What you return should match the data word for word, minus the images.

Data provided ▸
++++++++
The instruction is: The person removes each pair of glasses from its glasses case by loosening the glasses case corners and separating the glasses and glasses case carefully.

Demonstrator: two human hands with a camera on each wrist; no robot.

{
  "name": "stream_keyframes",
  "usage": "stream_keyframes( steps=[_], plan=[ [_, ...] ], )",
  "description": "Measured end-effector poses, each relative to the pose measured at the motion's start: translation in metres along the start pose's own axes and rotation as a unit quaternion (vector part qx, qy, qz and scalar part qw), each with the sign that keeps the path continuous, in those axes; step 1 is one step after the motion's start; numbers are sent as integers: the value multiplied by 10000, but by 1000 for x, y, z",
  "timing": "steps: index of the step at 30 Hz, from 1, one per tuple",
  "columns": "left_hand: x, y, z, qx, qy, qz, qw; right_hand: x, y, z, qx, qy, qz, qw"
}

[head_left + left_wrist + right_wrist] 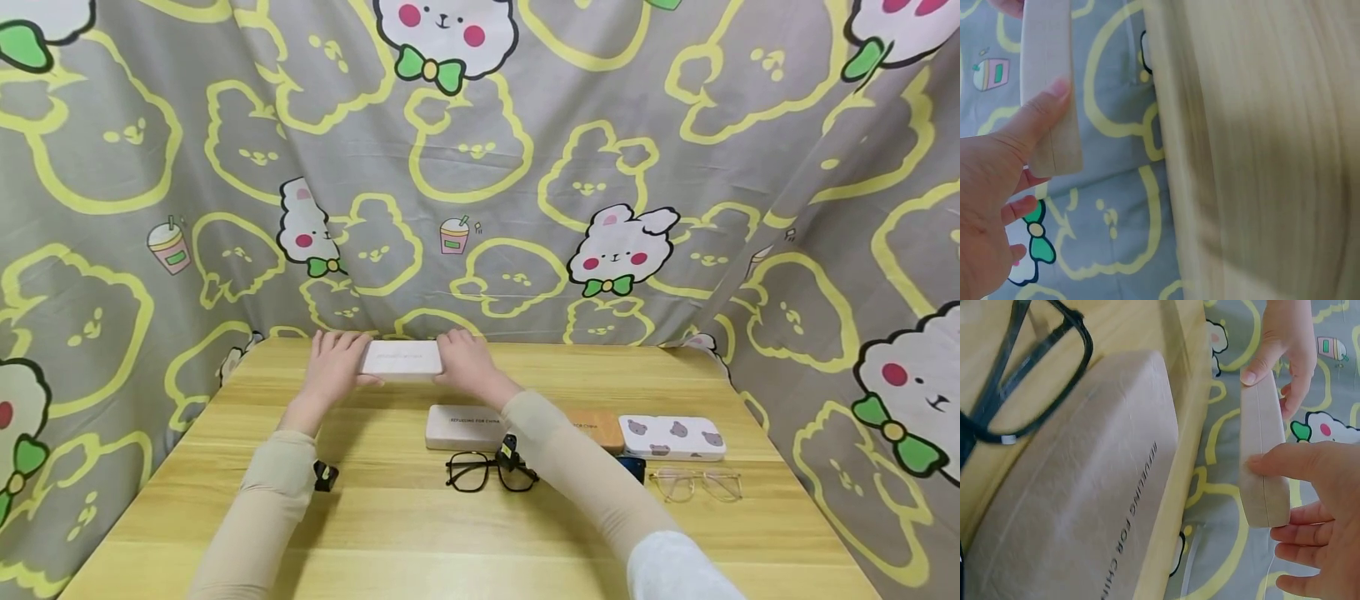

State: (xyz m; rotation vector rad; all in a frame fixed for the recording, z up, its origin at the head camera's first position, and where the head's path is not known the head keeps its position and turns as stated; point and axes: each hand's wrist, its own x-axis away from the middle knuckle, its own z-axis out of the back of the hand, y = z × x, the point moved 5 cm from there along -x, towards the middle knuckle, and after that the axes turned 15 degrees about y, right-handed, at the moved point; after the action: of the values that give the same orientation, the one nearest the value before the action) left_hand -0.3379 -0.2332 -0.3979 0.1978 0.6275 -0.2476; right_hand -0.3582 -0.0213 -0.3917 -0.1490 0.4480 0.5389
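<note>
Pale beige, cloth-textured glasses case (401, 359) held between our two hands above the far edge of the wooden table (420, 525), close to the patterned curtain (525, 167). Our left hand (335, 365) takes its left end: in the left wrist view the thumb (1035, 119) lies along the near face of the case (1047, 81), the other fingers curled behind it, loosely closed round the end. Our right hand (467, 360) takes the right end likewise; the right wrist view shows its thumb (1285, 464) pressed on the case (1261, 456) and the fingers wrapped at the back, with the left hand (1285, 344) pinching the far end. The case looks closed; a seam runs along its narrow side.

Nearer us on the table, a second beige case (465, 427) with printed lettering, then a wood-toned case (600, 427) partly hidden by our right sleeve, then a white case with bear faces (672, 437). Black-framed glasses (487, 472) lie just in front of the lettered case; clear-framed glasses (696, 483) lie in front of the bear case.
</note>
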Motion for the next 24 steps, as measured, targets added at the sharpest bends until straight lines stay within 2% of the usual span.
stream_keyframes(
  steps=[5, 10, 17, 24],
  plan=[
    [10, -3, 4, 125, 34, 146, 9998, 4, -9, 0, -11, 36, 51, 10000],
    [19, -9, 5, 197, -75, 265, 9994, 8, -17, -3, -90, -28, 34, 9999],
    [32, -12, 8, 267, -94, 313, 9991, 14, -27, -11, -200, -156, -25, 9997],
    [44, -17, 6, 413, -357, 460, 9974, 19, -34, -20, -326, -272, -65, 9991]
  ],
)
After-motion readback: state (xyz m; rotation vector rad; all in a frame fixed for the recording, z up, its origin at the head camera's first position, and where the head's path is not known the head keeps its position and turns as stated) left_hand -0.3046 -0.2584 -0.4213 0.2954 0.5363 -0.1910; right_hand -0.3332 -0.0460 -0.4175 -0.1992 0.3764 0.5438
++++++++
Exercise response ▸
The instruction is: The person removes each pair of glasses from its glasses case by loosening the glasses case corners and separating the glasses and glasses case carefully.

Demonstrator: two human hands with a camera on each wrist; no robot.

{
  "name": "stream_keyframes",
  "usage": "stream_keyframes( steps=[_], plan=[ [_, ...] ], )",
  "description": "Measured end-effector poses, each relative to the pose measured at the motion's start: translation in metres along the start pose's own axes and rotation as a unit quaternion (vector part qx, qy, qz and scalar part qw), each with the sign that keeps the path continuous, in those axes; step 1 is one step after the motion's start; numbers are sent as integers: the value multiplied by 10000, but by 1000 for x, y, z",
  "timing": "steps: index of the step at 30 Hz, from 1, one per tuple",
  "columns": "left_hand: x, y, z, qx, qy, qz, qw; right_hand: x, y, z, qx, qy, qz, qw"
}

[head_left + left_wrist + right_wrist] 

State: (xyz m; rotation vector rad; all in a frame fixed for the recording, z up, its origin at the head camera's first position, and where the head's path is not known the head keeps its position and turns as stated; point and axes: each hand's wrist, its own x-axis away from the middle knuckle, its own z-axis out of the back of the hand, y = z × x, the point moved 5 cm from there along -x, towards the middle knuckle, and after that the axes turned 15 degrees about y, right-handed, at the moved point; after the action: of the values that give the same orientation, the one nearest the value before the action) left_hand -0.3379 -0.2332 -0.3979 0.1978 0.6275 -0.2476; right_hand -0.3582 -0.0213 -0.3917 -0.1490 0.4480 0.5389
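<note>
Pale beige, cloth-textured glasses case (401, 359) held between our two hands above the far edge of the wooden table (420, 525), close to the patterned curtain (525, 167). Our left hand (335, 365) takes its left end: in the left wrist view the thumb (1035, 119) lies along the near face of the case (1047, 81), the other fingers curled behind it, loosely closed round the end. Our right hand (467, 360) takes the right end likewise; the right wrist view shows its thumb (1285, 464) pressed on the case (1261, 456) and the fingers wrapped at the back, with the left hand (1285, 344) pinching the far end. The case looks closed; a seam runs along its narrow side.

Nearer us on the table, a second beige case (465, 427) with printed lettering, then a wood-toned case (600, 427) partly hidden by our right sleeve, then a white case with bear faces (672, 437). Black-framed glasses (487, 472) lie just in front of the lettered case; clear-framed glasses (696, 483) lie in front of the bear case.
</note>
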Motion for the next 24 steps, as measured, targets added at the sharpest bends until straight lines stay within 2% of the usual span.
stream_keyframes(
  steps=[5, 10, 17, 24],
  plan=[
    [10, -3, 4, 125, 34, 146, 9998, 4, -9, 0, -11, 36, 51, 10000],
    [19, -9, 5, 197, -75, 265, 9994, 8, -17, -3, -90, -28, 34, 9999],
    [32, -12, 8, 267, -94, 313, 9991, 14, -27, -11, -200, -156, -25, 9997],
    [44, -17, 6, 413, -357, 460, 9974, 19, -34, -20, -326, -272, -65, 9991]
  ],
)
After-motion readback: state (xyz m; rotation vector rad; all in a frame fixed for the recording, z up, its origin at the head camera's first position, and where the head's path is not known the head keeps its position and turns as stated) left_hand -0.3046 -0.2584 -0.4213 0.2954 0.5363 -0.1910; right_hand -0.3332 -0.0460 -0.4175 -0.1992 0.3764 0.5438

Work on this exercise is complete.